What the task asks: Give back exactly the lines of the material below that start at the line containing "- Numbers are" and end at the line containing "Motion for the", and no others.
[Start of Attachment]
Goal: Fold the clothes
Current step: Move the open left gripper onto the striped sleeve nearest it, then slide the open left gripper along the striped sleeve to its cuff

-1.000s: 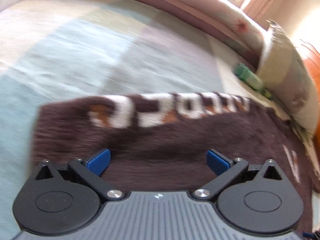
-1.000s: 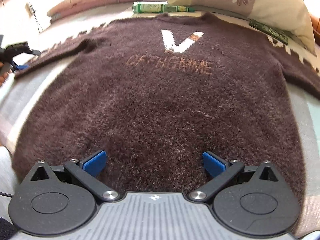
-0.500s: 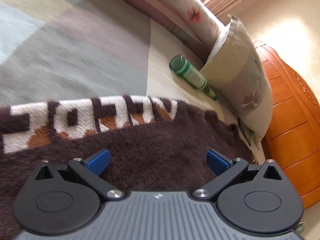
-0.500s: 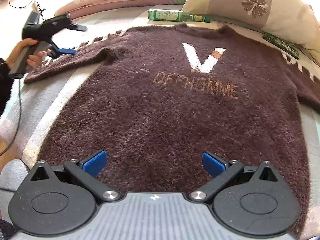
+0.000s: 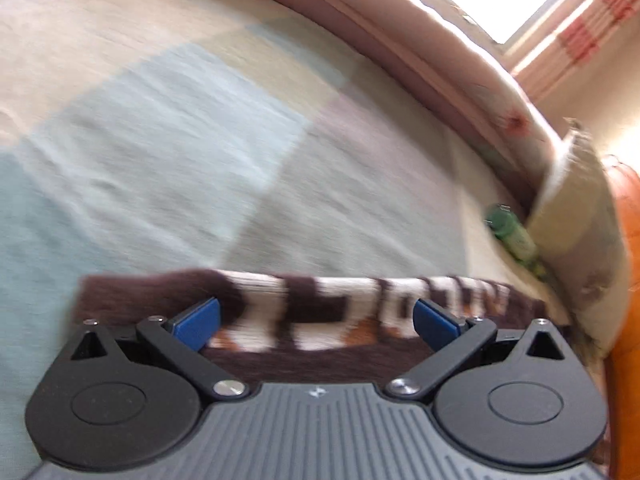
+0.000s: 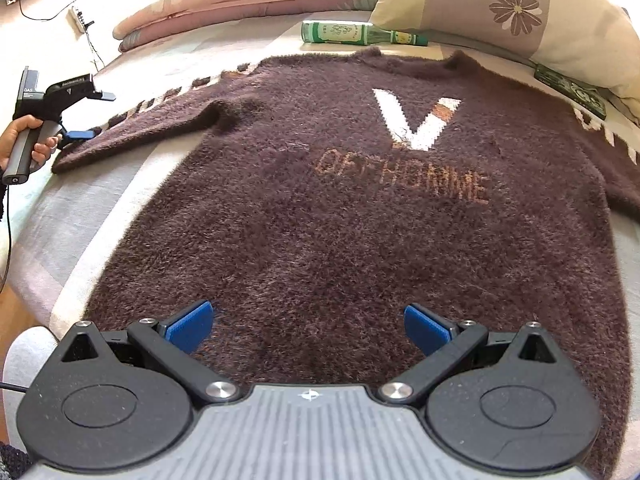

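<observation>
Across the bed (image 6: 72, 216), a brown sweater (image 6: 360, 240) is lying flat, face up, sleeves spread; I am judging that no fold is made yet. My right tool (image 6: 306, 326) is hovering over the hem, jaws spread wide, holding nothing. My left tool (image 5: 316, 318) is also gaping, empty, above the patterned left sleeve (image 5: 320, 312). Only the right view is showing the whole garment and the hand (image 6: 24, 140) holding the left tool; the left view is blurring, showing just the sleeve.

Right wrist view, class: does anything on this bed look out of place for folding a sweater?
Yes. A green glass bottle lies on its side on the bedcover, just beyond the sweater collar and beside the pillow. A bottle is an odd thing on a bed.
</observation>
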`<state>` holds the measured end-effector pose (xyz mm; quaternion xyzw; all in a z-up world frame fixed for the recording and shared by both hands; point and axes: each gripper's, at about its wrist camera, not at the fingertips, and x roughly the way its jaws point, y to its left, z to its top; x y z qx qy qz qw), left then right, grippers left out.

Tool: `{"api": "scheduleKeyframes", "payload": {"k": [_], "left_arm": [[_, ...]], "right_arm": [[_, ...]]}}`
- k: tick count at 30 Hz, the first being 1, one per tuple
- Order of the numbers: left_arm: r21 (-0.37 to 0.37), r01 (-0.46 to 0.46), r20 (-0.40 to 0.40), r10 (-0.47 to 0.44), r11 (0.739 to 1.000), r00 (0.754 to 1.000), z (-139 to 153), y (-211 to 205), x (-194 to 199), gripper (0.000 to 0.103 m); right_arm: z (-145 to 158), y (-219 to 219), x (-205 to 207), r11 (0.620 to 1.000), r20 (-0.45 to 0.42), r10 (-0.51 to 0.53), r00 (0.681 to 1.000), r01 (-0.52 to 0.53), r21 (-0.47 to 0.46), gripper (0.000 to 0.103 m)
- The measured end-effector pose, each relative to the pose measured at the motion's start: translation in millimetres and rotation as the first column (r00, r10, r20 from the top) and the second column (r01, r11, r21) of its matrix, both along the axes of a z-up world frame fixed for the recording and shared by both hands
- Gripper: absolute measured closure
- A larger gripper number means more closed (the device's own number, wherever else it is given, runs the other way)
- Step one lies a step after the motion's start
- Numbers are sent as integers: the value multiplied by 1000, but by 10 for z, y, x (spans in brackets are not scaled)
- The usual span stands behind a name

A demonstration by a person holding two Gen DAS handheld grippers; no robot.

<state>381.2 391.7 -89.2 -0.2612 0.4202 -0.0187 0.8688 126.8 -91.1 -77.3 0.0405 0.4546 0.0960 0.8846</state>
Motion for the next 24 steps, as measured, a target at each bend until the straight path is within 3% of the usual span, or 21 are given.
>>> {"api": "scheduleKeyframes", "payload": {"k": [2, 7, 13, 18, 21, 24], "left_arm": [[32, -16, -8, 17, 999, 1000, 54, -2, -44, 1], [-13, 158, 40, -158, 987, 987, 167, -411, -137, 1], [25, 188, 5, -188, 982, 982, -52, -585, -242, 1], [93, 130, -19, -129, 987, 991, 131, -542, -355, 1], [75, 247, 14, -249, 966, 968, 348, -912, -302, 1], [72, 376, 35, -379, 924, 925, 506, -1438, -190, 1]], "right_arm": [[9, 14, -8, 1000, 2, 3, 1000, -3, -4, 0], [17, 56, -41, 1000, 5, 14, 1000, -14, -14, 0], [-129, -7, -76, 999, -33, 4, 999, -5, -39, 0], [-275, -61, -108, 999, -36, -6, 999, 5, -42, 0], [-310, 23, -122, 995, -25, 6, 1000, -9, -99, 0], [-324, 46, -141, 992, -14, 13, 1000, -15, -122, 0]]}}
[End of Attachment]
Result:
- Numbers are sent as integers: the value multiplied by 1000, but by 10 for z, y, x (spans in brackets are not scaled)
- The usual span stands behind a name

A demonstration by a person holding two Gen DAS handheld grippers; no robot.

<state>381.2 391.7 -89.2 -0.2612 0.4202 -0.0187 0.8688 126.8 -91.1 -77.3 0.0405 0.4546 0.0960 0.8846</state>
Motion for the next 24 steps, as measured, a target at each bend until the straight path is within 3% of the usual span, or 21 are given.

This exercise requires no additional answer.